Lot Essay
One of the great portrait artist's of the 20th century, Nicolai Fechin's imaginative and commanding representations of women, from his female students in Kazan, to American sophisticates and Native Americans are undoubtedly his most captivating works. From his earliest days as a young student, Fechin was intrigued by portrait painting, the widely varied faces of the people he encountered in his native Russia providing the foundation for a highly successful and varied career. Never content with merely capturing a likeness on canvas, Fechin strove to reveal the character and inner spirit of each of his sitters.
Fechin received his initial academic training at the Imperial Academy in St Petersburg before returning to his native Kazan where he taught and continued to paint. In 1923 the artist emigrated to the United States with his wife and young daughter. Here he immediately immersed himself in the artist community of New York City. He was already an established painter, having received invitations to exhibit at the Carnegie Institute in Pennsylvania, but new patronage now provided the artist with broader exposure and freedom to paint a variety of new subjects in his singularly distinct style. His works were exhibited at the Grand Central Galleries of New York, Vose Galleries of Boston, and at the Chicago Art Institute. In the Los Angeles Express on April 17, 1930, Alma May Cook described an exhibition of Fechin's as 'the most notable ever shown in Los Angeles...a technique worthy of a Rembrandt...[Fechin's work is] the art of old masters, possible more than any other painter of modern times...an art that is truly a gift of the gods.' (April 17, 1930).
The present work was painted in 1926, the year Fechin contracted tuberculosis and subsequently left New York in favour of the sunnier, drier climes of Taos, New Mexico.

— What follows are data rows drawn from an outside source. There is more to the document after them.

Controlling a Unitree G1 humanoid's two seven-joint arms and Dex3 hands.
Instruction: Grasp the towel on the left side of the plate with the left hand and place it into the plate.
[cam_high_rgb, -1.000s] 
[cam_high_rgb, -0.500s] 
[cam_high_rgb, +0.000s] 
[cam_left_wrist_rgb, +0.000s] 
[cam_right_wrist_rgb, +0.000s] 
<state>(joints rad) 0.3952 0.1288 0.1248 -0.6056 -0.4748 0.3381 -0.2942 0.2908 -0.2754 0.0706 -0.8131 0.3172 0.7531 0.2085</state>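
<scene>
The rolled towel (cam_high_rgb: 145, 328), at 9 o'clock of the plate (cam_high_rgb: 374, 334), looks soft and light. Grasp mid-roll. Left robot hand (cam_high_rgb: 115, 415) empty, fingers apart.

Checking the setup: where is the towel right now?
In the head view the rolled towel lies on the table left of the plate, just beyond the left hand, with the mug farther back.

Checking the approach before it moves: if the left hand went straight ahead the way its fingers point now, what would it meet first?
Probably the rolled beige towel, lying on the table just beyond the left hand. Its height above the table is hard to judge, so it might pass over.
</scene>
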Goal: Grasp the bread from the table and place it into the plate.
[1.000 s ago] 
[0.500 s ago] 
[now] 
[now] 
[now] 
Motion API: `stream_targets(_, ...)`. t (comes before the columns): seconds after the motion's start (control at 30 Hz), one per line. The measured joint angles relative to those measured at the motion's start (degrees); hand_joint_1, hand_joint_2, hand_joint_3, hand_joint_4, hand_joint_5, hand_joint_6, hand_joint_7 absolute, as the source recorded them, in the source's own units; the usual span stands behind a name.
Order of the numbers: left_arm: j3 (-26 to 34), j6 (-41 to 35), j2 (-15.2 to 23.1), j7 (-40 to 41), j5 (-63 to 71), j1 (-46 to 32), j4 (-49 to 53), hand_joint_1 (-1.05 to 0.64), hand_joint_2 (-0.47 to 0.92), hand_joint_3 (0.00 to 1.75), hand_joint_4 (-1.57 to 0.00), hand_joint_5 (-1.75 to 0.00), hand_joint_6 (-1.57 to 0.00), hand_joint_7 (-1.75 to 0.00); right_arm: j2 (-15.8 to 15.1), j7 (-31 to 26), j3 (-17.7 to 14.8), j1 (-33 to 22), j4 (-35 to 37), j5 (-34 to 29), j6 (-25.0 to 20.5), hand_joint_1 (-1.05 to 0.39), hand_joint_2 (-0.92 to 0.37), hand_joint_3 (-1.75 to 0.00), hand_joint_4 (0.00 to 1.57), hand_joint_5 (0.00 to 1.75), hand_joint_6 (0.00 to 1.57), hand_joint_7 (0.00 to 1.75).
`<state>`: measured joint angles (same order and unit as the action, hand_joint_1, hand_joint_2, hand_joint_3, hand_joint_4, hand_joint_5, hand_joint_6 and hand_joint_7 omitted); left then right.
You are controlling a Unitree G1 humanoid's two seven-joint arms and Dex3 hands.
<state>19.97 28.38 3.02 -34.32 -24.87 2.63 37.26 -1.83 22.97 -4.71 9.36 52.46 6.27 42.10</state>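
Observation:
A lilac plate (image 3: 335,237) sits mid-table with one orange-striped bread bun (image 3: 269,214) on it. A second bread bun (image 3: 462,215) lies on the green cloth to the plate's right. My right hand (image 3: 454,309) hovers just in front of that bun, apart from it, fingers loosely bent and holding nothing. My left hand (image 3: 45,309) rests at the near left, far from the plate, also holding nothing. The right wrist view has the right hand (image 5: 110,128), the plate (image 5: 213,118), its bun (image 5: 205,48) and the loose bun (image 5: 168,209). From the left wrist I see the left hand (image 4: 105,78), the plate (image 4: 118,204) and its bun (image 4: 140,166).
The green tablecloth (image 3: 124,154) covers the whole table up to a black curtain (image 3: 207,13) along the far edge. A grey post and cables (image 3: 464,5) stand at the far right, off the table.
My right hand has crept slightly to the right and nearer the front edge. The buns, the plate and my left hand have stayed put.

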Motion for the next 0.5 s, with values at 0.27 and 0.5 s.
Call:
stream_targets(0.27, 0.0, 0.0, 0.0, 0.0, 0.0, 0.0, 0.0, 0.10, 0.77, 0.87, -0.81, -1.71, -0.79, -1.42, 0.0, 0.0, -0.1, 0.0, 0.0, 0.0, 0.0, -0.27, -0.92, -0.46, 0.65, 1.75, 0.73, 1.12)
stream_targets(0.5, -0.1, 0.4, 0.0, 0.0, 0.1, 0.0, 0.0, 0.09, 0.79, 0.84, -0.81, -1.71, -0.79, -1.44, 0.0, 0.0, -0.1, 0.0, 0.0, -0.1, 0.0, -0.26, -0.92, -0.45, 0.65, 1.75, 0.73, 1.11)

The sitter's relatively formal pose and the elegant position of her hands allow us to suggest that the work may relate to a commission. Displaying all of the artist's distinctive and energetic application of paint, Fechin's masterly impasto, which he would often apply with a palette knife and then work with his thumb, lends the work a vivacity which only serves to compliment the playful expression on the young sitter's face. Fechin's superb technical skill is matched by his confident approach to colour. His sophisticated but complicated balance of colour with form reflects his assertion that: 'The artist must not forget that he is dealing with the entire canvas, and not with only one section of it. Regardless of what else he sets out to paint, the problem in his work remains one and the same: with originality, to fill in his canvas and make of it an organic whole. There must not be any particularly favoured spot in the painting. It must be remembered that one false note in a symphony orchestra disrupts the harmony of the whole.' (quoted in M.N. Balcomb, Nicolai Fechin, San Cristobal, New Mexico, 1999, p. 159).
We are grateful to Dr Galina Tuluzakova for her assistance in cataloguing the present lot.
Fechin received his initial academic training at the Imperial Academy in St Petersburg before returning to his native Kazan where he taught and continued to paint. In 1923 the artist emigrated to the United States with his wife and young daughter. Here he immediately immersed himself in the artist community of New York City. He was already an established painter, having received invitations to exhibit at the Carnegie Institute in Pennsylvania, but new patronage now provided the artist with broader exposure and freedom to paint a variety of new subjects in his singularly distinct style. His works were exhibited at the Grand Central Galleries of New York, Vose Galleries of Boston, and at the Chicago Art Institute. In the Los Angeles Express on April 17, 1930, Alma May Cook described an exhibition of Fechin's as 'the most notable ever shown in Los Angeles...a technique worthy of a Rembrandt...[Fechin's work is] the art of old masters, possible more than any other painter of modern times...an art that is truly a gift of the gods.' (April 17, 1930).
The present work was painted in 1926, the year Fechin contracted tuberculosis and subsequently left New York in favour of the sunnier, drier climes of Taos, New Mexico. The sitter's relatively formal pose and the elegant position of her hands allow us to suggest that the work may relate to a commission. Displaying all of the artist's distinctive and energetic application of paint, Fechin's masterly impasto, which he would often apply with a palette knife and then work with his thumb, lends the work a vivacity which only serves to compliment the playful expression on the young sitter's face. Fechin's superb technical skill is matched by his confident approach to colour. His sophisticated but complicated balance of colour with form reflects his assertion that: 'The artist must not forget that he is dealing with the entire canvas, and not with only one section of it. Regardless of what else he sets out to paint, the problem in his work remains one and the same: with originality, to fill in his canvas and make of it an organic whole. There must not be any particularly favoured spot in the painting. It must be remembered that one false note in a symphony orchestra disrupts the harmony of the whole.' (quoted in M.N. Balcomb, Nicolai Fechin, San Cristobal, New Mexico, 1999, p. 159).
We are grateful to Dr Galina Tuluzakova for her assistance in cataloguing the present lot.